- DESCRIPTION OF THE TASK -
Pictures are to be left out. Return exactly the lines below from the one with "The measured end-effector" up to and including the one with "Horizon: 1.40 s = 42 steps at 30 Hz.".

- RECORDED DATA -
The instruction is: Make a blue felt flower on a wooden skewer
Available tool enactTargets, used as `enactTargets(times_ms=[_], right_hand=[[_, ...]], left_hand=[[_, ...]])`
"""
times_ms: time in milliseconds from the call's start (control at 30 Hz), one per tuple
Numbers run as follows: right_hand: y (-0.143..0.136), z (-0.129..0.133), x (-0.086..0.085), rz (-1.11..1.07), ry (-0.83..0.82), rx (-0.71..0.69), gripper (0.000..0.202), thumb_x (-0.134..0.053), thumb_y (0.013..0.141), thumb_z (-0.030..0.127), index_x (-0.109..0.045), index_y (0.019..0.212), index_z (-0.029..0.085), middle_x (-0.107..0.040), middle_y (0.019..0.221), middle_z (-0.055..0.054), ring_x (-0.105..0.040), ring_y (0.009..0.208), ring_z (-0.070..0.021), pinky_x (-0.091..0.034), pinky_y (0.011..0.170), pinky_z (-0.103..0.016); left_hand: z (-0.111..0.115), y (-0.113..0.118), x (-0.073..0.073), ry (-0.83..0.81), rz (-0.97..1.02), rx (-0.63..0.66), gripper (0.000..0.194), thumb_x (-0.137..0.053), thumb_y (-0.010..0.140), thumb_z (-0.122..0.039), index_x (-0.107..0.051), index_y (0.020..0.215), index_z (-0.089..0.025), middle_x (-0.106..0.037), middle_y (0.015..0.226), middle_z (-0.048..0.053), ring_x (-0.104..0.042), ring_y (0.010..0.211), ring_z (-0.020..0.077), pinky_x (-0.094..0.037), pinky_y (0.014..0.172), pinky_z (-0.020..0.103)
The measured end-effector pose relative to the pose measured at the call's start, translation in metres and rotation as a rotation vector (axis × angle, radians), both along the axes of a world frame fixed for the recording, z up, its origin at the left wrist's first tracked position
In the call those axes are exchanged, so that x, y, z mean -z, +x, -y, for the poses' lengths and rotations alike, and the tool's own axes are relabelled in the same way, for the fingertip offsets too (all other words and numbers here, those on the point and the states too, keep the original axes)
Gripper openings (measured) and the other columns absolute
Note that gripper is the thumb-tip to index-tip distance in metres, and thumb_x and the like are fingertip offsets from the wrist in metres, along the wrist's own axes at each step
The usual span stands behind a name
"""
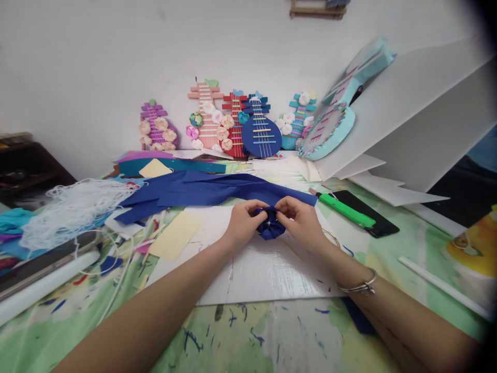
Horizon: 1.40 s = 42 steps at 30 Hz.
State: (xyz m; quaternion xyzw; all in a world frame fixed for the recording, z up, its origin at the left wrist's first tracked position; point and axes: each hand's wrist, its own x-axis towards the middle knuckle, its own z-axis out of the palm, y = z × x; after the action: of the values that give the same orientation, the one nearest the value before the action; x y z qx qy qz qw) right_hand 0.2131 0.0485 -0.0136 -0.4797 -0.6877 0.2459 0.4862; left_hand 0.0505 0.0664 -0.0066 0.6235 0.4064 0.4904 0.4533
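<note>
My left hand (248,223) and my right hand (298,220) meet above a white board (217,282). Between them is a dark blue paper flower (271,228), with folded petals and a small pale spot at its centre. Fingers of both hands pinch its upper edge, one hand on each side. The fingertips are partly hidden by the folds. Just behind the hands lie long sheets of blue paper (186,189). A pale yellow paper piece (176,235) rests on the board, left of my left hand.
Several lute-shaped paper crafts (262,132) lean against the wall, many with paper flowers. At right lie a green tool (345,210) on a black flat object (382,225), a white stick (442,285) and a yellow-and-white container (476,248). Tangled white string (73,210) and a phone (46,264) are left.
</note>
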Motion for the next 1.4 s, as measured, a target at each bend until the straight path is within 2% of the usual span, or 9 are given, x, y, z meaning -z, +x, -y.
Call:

- TASK SOLUTION -
The measured end-effector pose relative to the pose measured at the call's start, translation in metres and rotation as a rotation vector (axis × angle, radians), both along the axes of a world frame fixed for the recording, z up, its origin at the left wrist's first tracked position
In the call those axes are exchanged, so that x, y, z mean -z, +x, -y, for the poses' lengths and rotations alike, and the tool's own axes are relabelled in the same way, for the fingertip offsets too (all other words and numbers here, those on the point and the states too, keep the original axes)
Gripper openings (measured) and the other columns absolute
Note that gripper is the thumb-tip to index-tip distance in metres, and thumb_x and the like are fingertip offsets from the wrist in metres, along the wrist's own axes at each step
The usual span stands behind a name
"""
Horizon: 1.40 s = 42 steps at 30 Hz.

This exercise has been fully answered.